Bond deseaba hacer estragos entre ellos y aporrear sus caras con las muñecas esposadas para recibir su sangrienta venganza. Lo habría hecho por la chica. Todo lo que consiguió con su bravata era asustarla.
—Bien, vale —dijo—. Sois cuatro, nosotros dos y tenemos las manos atadas. Venga. No os haremos daño. Simplemente no nos atosiguéis ni empujéis. Al Doctor No podría no gustarle.
Al oír su nombre, los rostros de los hombres quedaron demudados. Tres pares de ojos fueron de Bond a su cabecilla. Durante un minuto el cabecilla miró fijamente a Bond sospechando, preguntándose, tratando de adivinar si Bond tenía algún ascendiente sobre su jefe. Y dijo sin convicción:
—Bueno, bueno. Sólo bromeábamos. —Se dio la vuelta hacia sus hombres buscando una confirmación—. ¿No es cierto?
—Sí, sí. —Fue un murmullo desigual. Los hombres desviaron la mirada.
El cabecilla dijo a regañadientes:
—Por aquí, señor. —Y se adentró en la larga cabaña.
Bond cogió a la joven por la muñeca y lo siguió. Estaba impresionado por el peso del nombre del Doctor No. Era algo que recordaría por si tenían algún trato más con el personal.
El hombre llegó hasta una puerta de madera basta al final de la cabaña. Había un timbre al lado. Llamó dos veces y esperó. Se oyó un chasquido y la puerta se abrió dando paso a diez metros de pasillo rocoso cubierto de moqueta con otra puerta al final, más elegante y pintada en un color crema.

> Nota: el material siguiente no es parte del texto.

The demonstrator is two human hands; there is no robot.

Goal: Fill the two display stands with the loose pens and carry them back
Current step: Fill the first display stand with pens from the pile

El hombre se hizo a un lado.
—Todo recto, señor. Llame con los nudillos. La recepcionista se hará cargo. —Su voz no era irónica y los ojos se mostraban impasibles.
Bond condujo a la muchacha dentro del pasillo. Oyó la puerta cerrarse tras ellos. Se paró, la miró y dijo:
—Y ahora, ¿qué?
Ella sonrió temblorosa:
—Es agradable sentir una moqueta bajo los pies.
Bond le apretó la muñeca para reconfortarla. Avanzó hacia la puerta pintada de color crema y llamó.
La puerta se abrió. Bond entró con la chica pisándole los talones. Cuando se quedó clavado en el suelo, ni siquiera sintió que la joven chocaba con él. Se quedó de pie mirando.